ASSIGNED TASK: Within the records, which lines hold the string "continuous"? Report each one by copying it.

[Data excerpts]
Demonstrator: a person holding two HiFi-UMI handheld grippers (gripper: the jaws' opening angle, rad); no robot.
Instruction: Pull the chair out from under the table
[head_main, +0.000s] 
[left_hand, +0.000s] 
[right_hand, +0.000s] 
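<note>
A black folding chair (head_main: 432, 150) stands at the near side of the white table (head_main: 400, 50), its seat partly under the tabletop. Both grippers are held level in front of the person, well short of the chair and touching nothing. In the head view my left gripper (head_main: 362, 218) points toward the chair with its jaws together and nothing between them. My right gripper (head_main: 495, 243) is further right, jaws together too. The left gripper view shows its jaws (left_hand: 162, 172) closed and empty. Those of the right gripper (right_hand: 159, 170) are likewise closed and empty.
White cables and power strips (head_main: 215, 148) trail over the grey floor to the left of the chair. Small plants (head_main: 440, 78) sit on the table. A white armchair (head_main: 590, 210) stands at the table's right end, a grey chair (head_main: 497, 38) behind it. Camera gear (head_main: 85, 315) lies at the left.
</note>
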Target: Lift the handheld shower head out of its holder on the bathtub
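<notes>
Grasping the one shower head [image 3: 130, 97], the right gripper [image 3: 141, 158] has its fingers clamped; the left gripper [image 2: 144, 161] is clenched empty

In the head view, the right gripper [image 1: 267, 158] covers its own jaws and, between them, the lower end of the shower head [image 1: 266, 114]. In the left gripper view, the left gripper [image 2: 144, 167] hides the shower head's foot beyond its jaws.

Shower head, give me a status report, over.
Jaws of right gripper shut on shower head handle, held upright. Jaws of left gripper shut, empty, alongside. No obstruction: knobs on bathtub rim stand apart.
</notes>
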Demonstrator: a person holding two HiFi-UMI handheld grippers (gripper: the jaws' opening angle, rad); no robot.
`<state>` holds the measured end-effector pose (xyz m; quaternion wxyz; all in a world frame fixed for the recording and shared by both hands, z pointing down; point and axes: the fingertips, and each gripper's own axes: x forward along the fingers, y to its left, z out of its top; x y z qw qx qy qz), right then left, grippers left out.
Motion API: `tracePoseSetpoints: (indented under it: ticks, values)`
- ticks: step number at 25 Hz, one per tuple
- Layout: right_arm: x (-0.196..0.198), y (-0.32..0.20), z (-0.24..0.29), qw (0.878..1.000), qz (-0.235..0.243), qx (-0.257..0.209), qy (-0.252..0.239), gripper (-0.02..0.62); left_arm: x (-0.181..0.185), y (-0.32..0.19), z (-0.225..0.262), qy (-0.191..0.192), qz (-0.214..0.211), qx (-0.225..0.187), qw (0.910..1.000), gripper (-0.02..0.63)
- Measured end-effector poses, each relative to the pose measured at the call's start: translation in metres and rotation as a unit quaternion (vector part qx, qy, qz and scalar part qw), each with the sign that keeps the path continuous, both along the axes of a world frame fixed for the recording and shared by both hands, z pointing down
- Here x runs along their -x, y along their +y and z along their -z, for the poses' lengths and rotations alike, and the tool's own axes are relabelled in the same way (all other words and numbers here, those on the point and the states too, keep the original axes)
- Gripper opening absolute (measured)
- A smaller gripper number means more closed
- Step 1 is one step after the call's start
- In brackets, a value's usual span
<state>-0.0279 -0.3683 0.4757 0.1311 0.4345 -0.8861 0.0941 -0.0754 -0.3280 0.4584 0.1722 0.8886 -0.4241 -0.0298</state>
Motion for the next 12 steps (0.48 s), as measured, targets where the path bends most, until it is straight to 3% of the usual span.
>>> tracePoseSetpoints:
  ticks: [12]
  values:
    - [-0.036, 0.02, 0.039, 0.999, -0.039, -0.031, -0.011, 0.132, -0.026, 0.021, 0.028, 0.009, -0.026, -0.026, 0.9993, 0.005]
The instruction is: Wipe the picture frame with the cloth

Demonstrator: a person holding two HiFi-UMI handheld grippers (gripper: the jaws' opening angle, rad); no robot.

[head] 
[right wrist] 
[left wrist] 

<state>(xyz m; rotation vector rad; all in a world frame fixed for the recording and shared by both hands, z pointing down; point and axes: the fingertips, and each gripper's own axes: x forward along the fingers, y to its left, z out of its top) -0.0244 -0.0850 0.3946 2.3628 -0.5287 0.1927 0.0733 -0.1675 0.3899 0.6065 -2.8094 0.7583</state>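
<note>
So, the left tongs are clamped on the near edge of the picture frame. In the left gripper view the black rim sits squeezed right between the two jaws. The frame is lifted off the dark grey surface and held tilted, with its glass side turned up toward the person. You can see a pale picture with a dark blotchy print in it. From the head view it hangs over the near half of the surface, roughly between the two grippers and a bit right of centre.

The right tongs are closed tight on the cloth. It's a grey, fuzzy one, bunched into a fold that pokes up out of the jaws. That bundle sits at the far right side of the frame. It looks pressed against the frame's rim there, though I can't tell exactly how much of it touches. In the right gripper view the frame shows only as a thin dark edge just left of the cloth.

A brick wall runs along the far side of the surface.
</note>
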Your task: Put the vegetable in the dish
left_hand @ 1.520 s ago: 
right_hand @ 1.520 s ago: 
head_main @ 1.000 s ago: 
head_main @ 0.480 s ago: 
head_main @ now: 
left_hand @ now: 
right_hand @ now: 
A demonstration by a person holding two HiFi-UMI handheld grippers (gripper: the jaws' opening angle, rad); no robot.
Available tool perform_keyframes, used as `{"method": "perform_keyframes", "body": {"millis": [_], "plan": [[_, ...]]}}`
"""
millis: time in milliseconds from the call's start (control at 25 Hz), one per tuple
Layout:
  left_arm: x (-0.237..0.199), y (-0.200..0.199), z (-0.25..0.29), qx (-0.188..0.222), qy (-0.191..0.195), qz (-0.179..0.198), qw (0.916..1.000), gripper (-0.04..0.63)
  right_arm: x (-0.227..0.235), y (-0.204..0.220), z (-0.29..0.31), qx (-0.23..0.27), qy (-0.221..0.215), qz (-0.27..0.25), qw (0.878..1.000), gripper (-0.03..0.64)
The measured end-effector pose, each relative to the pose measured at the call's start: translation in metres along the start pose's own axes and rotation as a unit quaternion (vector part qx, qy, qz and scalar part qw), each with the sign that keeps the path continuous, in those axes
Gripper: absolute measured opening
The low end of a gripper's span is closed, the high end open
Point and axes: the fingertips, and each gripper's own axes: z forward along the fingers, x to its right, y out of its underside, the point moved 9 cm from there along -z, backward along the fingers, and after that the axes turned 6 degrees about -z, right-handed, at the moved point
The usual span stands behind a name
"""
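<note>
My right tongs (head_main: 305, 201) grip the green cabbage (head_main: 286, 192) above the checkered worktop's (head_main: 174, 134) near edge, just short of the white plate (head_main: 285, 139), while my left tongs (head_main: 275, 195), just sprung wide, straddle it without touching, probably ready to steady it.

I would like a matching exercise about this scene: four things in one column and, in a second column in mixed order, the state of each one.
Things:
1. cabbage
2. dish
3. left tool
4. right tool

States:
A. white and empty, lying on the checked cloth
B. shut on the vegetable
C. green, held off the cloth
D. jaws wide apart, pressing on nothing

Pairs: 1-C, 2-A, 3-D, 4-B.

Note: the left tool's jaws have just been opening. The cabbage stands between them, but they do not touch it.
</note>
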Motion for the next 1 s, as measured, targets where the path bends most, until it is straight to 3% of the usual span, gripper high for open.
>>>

EXPECTED ANSWER:
- Measured end-effector poses, each relative to the pose measured at the call's start: translation in metres and rotation as a unit quaternion (vector part qx, qy, qz and scalar part qw), each with the sign that keeps the path continuous, both along the axes of a world frame fixed for the recording and shared by both hands, z pointing down
The measured end-effector pose, each relative to the pose measured at the call's start: translation in metres along the start pose's own axes and rotation as a unit quaternion (vector part qx, qy, qz and scalar part qw), each with the sign that keeps the path continuous, in those axes

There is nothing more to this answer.